Once the transactions are in good shape, users move into review and decision-making. They can understand the current monthly cash flow (income, expenses, and savings), whether the month is likely to end positive or negative based on current pace and past activity, how much they can likely still spend on unplanned expenses, and which actions would help most. Balancer provides up to three recommendations for how to continue the month, such as spending less in specific categories or saving more to stay on track with goals, including building an emergency cash fund.

From there, users can explore trends across past months to see how their income, spending, and savings are changing over time, how much they usually have left after expenses and savings, how much they usually save, how much they usually spend in a given category, and whether there is any suspicious spending. If they need more details, they can drill down to the specific transactions associated with the period they are exploring.

Trends. Beyond the immediate recommended actions for the current month in Overview, users can explore past activity here to find overspending patterns and unusual expenses.

Balancer is fully responsive, so users can do all of the above from any device.

Sample screens from Balancer's mobile experience.

UX Decisions

Guidance and certainty rather than just "what happened"

Rather than only reporting what has happened so far in the month, Balancer tells users what is likely to happen and how they should respond. That reduces uncertainty and helps them make decisions that improve their odds of finishing the month in a healthier financial position, or at least moving in that direction over the coming months. Historical analysis still matters, but it lives in separate views so the main experience stays focused and easier to act on.
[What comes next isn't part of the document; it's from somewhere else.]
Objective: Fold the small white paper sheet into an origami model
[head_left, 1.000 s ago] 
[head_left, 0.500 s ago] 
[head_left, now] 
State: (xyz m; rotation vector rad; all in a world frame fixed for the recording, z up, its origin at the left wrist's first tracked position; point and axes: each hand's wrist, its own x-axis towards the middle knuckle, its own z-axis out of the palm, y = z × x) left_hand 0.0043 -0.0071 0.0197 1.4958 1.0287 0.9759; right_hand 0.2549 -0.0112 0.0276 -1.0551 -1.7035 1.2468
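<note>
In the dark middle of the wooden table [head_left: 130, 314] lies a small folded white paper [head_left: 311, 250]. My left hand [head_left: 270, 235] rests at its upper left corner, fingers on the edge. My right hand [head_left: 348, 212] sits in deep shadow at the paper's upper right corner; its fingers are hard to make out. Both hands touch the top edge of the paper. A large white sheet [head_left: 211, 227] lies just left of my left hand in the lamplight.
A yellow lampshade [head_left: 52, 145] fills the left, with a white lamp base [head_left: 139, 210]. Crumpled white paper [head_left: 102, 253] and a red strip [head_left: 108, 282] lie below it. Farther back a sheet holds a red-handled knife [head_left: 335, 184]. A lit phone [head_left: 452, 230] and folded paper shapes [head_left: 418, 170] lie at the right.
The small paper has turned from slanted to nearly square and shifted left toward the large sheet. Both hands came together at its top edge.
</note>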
Flexible rules instead of repetitive cleanups

If Balancer miscategorizes a transaction, users can correct it once and turn that into a reusable rule for similar transactions. Those rules do not rely only on the transaction description. They can also use the amount and the account the transaction came from. That matters because the same transaction description can mean different things in different contexts. A transaction with the same description might belong in one category on a bank account and another on a credit card, or it might need to be split based on the amount. Matching on more than one signal makes categorization more accurate and cuts down on manual cleanup each month.

Fixing a miscategorization is two clicks away and can be applied to similar transactions automatically.
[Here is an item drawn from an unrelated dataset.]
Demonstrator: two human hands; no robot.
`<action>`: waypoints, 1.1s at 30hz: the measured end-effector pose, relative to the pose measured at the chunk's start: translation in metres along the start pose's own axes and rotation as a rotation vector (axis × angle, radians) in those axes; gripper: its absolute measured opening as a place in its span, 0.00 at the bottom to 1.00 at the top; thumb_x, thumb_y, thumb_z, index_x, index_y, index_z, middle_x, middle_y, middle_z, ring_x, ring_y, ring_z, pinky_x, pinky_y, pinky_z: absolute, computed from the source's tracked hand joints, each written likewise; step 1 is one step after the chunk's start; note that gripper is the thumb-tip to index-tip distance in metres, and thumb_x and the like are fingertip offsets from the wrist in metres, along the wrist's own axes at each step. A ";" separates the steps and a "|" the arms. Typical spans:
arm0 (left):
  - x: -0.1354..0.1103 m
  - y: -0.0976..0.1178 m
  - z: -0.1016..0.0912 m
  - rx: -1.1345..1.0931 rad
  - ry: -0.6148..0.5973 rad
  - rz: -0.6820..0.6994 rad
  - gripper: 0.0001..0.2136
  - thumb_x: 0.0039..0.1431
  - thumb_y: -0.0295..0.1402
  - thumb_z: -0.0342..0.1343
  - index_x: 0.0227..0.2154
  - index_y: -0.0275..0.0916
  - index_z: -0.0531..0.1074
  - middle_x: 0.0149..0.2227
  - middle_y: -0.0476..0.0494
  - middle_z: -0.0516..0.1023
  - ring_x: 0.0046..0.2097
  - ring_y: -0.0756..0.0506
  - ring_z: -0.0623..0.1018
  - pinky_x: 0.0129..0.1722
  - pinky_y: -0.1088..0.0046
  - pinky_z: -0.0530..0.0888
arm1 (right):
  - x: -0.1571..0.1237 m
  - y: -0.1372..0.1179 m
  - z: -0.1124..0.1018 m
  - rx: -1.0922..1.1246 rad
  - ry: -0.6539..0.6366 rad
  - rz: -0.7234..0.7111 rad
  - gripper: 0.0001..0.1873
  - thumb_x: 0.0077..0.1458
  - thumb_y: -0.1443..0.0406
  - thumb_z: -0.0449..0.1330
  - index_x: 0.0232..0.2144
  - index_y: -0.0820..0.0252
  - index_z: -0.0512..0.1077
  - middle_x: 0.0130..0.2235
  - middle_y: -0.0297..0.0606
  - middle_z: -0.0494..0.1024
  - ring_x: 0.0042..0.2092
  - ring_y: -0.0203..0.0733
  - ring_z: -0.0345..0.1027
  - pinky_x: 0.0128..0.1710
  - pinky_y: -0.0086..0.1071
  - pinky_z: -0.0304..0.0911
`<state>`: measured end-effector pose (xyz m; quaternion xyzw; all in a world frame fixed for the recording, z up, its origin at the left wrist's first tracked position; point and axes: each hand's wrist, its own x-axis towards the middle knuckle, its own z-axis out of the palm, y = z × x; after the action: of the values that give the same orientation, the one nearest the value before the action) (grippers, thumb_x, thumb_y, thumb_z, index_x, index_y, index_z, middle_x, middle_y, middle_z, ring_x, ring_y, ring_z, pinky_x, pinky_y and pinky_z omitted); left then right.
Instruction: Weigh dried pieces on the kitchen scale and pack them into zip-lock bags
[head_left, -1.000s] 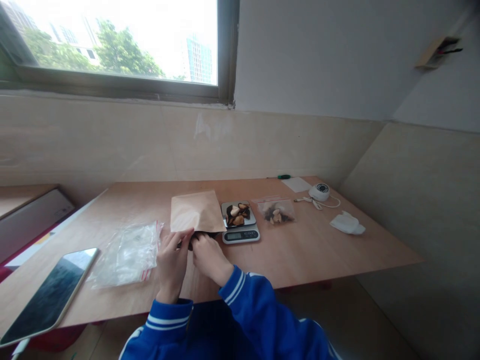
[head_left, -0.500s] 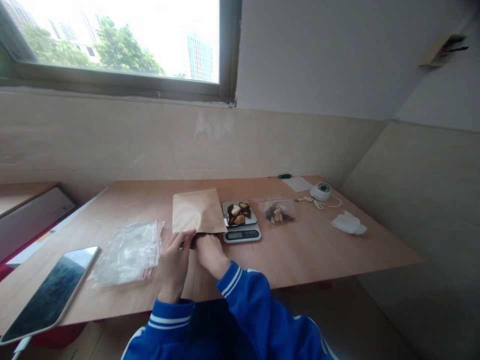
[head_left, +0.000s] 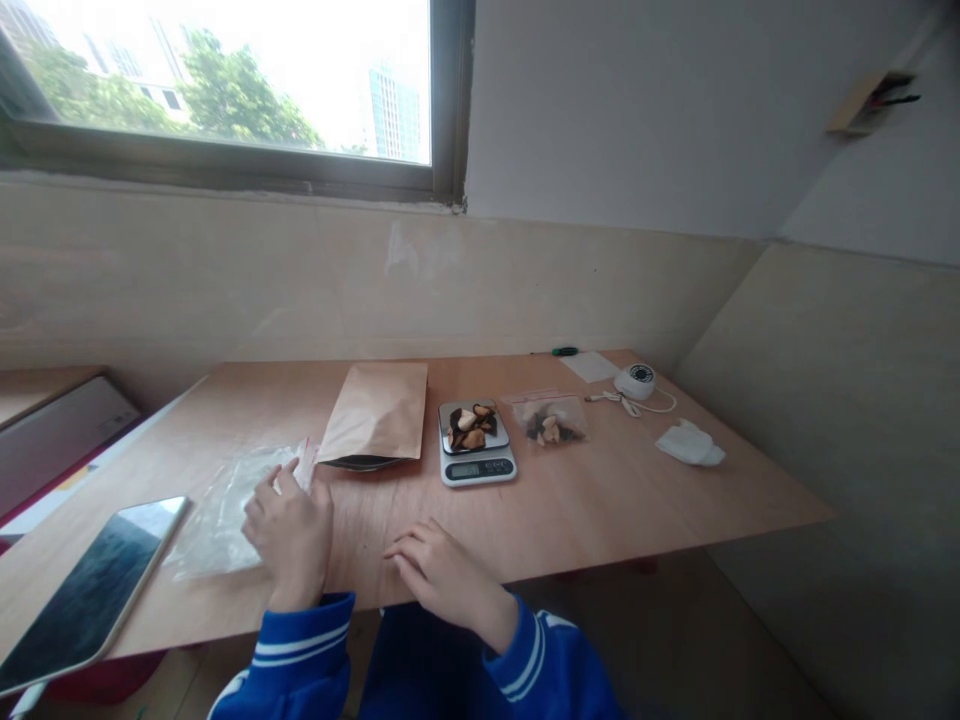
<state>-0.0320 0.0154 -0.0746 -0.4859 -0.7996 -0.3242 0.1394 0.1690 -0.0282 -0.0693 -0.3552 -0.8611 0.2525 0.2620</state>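
Note:
My left hand is over the right side of a pile of clear zip-lock bags, fingers apart and slightly bent; I cannot tell whether it touches them. Close to the table's front edge, my right hand holds nothing, its fingers loosely stretched out. A brown kraft paper pouch lies beyond my hands, its mouth slightly parted towards me. To its right stands a white kitchen scale bearing several dried mushroom pieces. Farther right is a zip-lock bag with similar dark and pale pieces inside.
A phone with a cable plugged in lies at the left table edge. Towards the back right are a white round device with a cord, a paper sheet and a green-handled tool. A crumpled white tissue lies at right.
Both hands have left the paper pouch, which now lies flat and turned slightly. My left hand has moved left to the clear bags; my right hand has come out of the pouch and back towards me.

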 end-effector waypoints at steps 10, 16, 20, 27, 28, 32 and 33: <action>-0.003 -0.012 -0.015 -0.301 0.120 -0.068 0.12 0.58 0.35 0.49 0.38 0.34 0.72 0.33 0.40 0.74 0.30 0.44 0.72 0.32 0.65 0.69 | 0.004 -0.011 -0.008 0.276 0.220 0.049 0.14 0.62 0.70 0.50 0.45 0.57 0.72 0.42 0.38 0.76 0.47 0.39 0.69 0.49 0.34 0.67; -0.045 0.066 -0.032 -0.633 0.107 0.430 0.10 0.62 0.33 0.50 0.44 0.39 0.72 0.36 0.43 0.76 0.37 0.47 0.76 0.38 0.70 0.74 | 0.029 -0.017 -0.012 0.555 0.606 0.113 0.15 0.61 0.62 0.52 0.50 0.58 0.66 0.46 0.42 0.75 0.45 0.39 0.72 0.45 0.32 0.70; -0.057 0.084 -0.022 -0.812 -0.046 0.598 0.18 0.64 0.27 0.45 0.56 0.42 0.64 0.48 0.39 0.73 0.47 0.45 0.76 0.43 0.70 0.76 | 0.027 -0.007 -0.029 0.664 0.696 0.190 0.13 0.61 0.58 0.54 0.44 0.59 0.70 0.42 0.41 0.78 0.42 0.40 0.75 0.41 0.33 0.72; -0.041 0.092 -0.004 -0.862 -0.059 0.676 0.22 0.61 0.27 0.52 0.57 0.48 0.64 0.38 0.47 0.70 0.38 0.51 0.75 0.37 0.76 0.76 | 0.015 0.016 -0.051 0.690 0.611 0.242 0.14 0.57 0.57 0.58 0.39 0.60 0.75 0.37 0.40 0.81 0.41 0.45 0.76 0.41 0.36 0.72; -0.038 0.093 -0.002 -0.864 -0.049 0.677 0.20 0.61 0.27 0.53 0.56 0.48 0.66 0.38 0.47 0.70 0.38 0.51 0.75 0.37 0.76 0.76 | 0.015 0.018 -0.052 0.696 0.601 0.252 0.14 0.57 0.57 0.57 0.39 0.61 0.75 0.37 0.41 0.81 0.40 0.45 0.76 0.41 0.36 0.72; -0.036 0.095 0.011 -0.884 0.008 0.653 0.14 0.59 0.28 0.55 0.47 0.45 0.73 0.39 0.46 0.71 0.40 0.49 0.76 0.39 0.73 0.77 | 0.016 0.025 -0.056 0.697 0.565 0.279 0.16 0.56 0.56 0.58 0.39 0.62 0.76 0.38 0.41 0.81 0.42 0.47 0.76 0.42 0.36 0.71; -0.037 0.095 0.016 -0.886 0.020 0.650 0.13 0.59 0.27 0.55 0.46 0.45 0.73 0.39 0.46 0.72 0.40 0.48 0.76 0.40 0.72 0.77 | 0.017 0.027 -0.056 0.695 0.558 0.283 0.17 0.56 0.55 0.58 0.39 0.62 0.76 0.39 0.41 0.81 0.42 0.47 0.76 0.43 0.36 0.71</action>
<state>0.0697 0.0305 -0.0700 -0.7170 -0.3940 -0.5747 0.0220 0.2068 0.0145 -0.0406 -0.4146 -0.5654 0.4539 0.5499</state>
Savings separated from expenses

If savings contributions are counted as expenses, the monthly expense number becomes misleading. Balancer separates savings from expenses so users can clearly see both how much they spent and how much they intentionally set aside.
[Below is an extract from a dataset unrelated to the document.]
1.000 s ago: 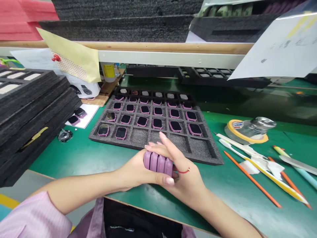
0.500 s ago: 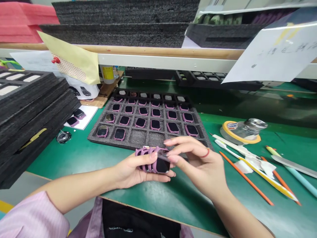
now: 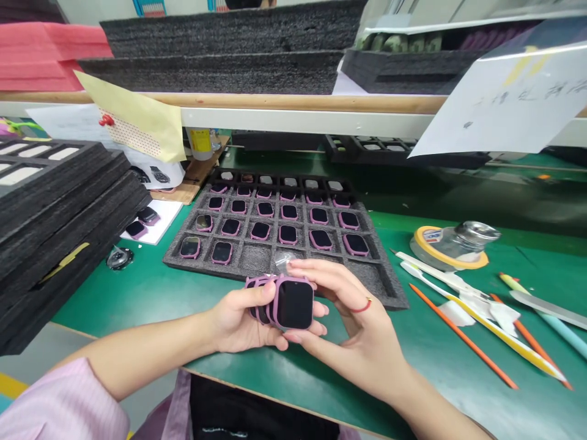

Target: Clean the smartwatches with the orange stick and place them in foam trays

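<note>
My left hand [image 3: 247,315] is closed around a row of several purple-framed smartwatch bodies, its thumb on top. At the near end of that row a smartwatch [image 3: 296,304] turns its black screen up towards me. My right hand [image 3: 348,324] spans this smartwatch, fingertips at its upper edge and thumb at its lower corner. A small piece of clear film [image 3: 284,261] shows just above my right fingertips; whether it touches them I cannot tell. Behind my hands lies a dark foam tray [image 3: 238,267] with more purple watches in its compartments; some front compartments are bare.
Stacked black foam trays [image 3: 68,201] stand on the left. On the right are a yellow tape roll [image 3: 424,244], a glass bottle with metal cap [image 3: 474,235], a toothbrush [image 3: 486,324], orange sticks [image 3: 463,336] and a blade [image 3: 550,305]. A shelf edge [image 3: 293,116] crosses behind.
My right hand has shifted from pinching at the screen's top to spanning the front smartwatch's edges. That watch now faces me more squarely, and the clear film shows above my fingers.
</note>
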Tool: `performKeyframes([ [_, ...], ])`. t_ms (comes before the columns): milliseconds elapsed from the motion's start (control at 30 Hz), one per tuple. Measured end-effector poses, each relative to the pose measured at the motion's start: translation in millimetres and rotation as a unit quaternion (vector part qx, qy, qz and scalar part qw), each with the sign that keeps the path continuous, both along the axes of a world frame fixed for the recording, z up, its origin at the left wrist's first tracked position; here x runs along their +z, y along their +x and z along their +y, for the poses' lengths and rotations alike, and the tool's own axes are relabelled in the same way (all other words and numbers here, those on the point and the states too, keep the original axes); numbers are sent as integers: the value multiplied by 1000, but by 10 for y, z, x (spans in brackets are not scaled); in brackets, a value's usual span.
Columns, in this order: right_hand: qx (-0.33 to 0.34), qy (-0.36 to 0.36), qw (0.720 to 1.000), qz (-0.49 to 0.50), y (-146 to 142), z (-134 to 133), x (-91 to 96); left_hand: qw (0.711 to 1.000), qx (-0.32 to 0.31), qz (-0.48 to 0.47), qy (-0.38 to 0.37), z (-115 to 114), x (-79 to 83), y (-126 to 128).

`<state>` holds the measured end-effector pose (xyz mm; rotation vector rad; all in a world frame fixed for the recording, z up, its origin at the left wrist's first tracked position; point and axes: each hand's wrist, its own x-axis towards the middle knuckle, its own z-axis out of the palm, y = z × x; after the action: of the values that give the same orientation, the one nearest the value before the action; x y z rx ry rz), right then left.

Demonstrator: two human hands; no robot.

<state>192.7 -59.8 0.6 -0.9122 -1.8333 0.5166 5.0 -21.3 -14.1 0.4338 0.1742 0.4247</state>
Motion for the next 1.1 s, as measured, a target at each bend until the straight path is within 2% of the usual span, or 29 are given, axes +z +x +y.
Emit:
performKeyframes([
  [200, 1, 21, 1000, -16, 5, -13, 26, 1000, -3, -11, 2, 6, -16, 0],
  [300, 22, 12, 999, 36, 23, -32, 19, 1000, -5, -26, -5, 10, -11, 9],
  [367, -3, 35, 995, 90, 51, -45, 16, 999, -6, -31, -5, 10, -2, 19],
  [433, -61, 89, 990, 96, 99, -63, 27, 1000, -2, -24, -3, 7, 13, 28],
  [500, -88, 142, 985, 35, 165, -96, 54, 1000, 5, -6, -4, 1, 33, 34],
  [600, -15, 147, 985, -90, 265, -178, 91, 999, 26, 19, -22, -9, 57, 34],
  [700, 31, 147, 977, -152, 299, -226, 82, 998, 39, 33, -40, -10, 56, 27],
  [800, 3, 216, 959, -184, 238, -175, 73, 997, 46, 43, -49, -3, 40, 15],
  [933, -43, 294, 935, -192, 117, -71, 151, 992, 87, 74, -62, -2, 65, 2],
  [1033, -73, 284, 946, -138, 110, -43, 194, 985, 116, 103, -79, 1, 141, -4],
  [1100, -112, 251, 955, -116, 201, -42, 174, 981, 128, 123, -83, 7, 190, -13],
])
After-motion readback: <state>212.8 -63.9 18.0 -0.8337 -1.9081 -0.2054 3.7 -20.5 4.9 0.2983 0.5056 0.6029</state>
Users can easily see what they deliberately saved, without it distorting their spending numbers.

Testing

As I was building Balancer, I tested and refined it by asking my wife to use it for real tasks, such as uploading statements, reviewing categorization, and deciding what to do with the month's numbers. For example, at one point the current-month view and historical trends lived on the same page. At first, I thought keeping them together would make comparison easier, but in practice it created data fatigue. The more information I added, the harder it became to see what actually mattered. Splitting them let the main view stay focused on monthly cash flow, recommended actions, and savings guidance, while Trends became the place for historical exploration.

Outcome

Balancer has already helped us save money. Part of that came from seeing how much we spend on specific categories (e.g., eating out) more clearly over time and cutting back where we were spending more than we thought was reasonable. Part of it came from the emergency cash guidance, which showed that too much money was sitting in the bank instead of being moved to places where it could grow.

It also improved my personal finance tracking experience in other ways. Manual categorization dropped because the rule system became increasingly tailored to my household. My monthly spending number became more trustworthy because savings were no longer mixed into it. And it became faster to find the things that mattered instead of hunting for them across multiple screens.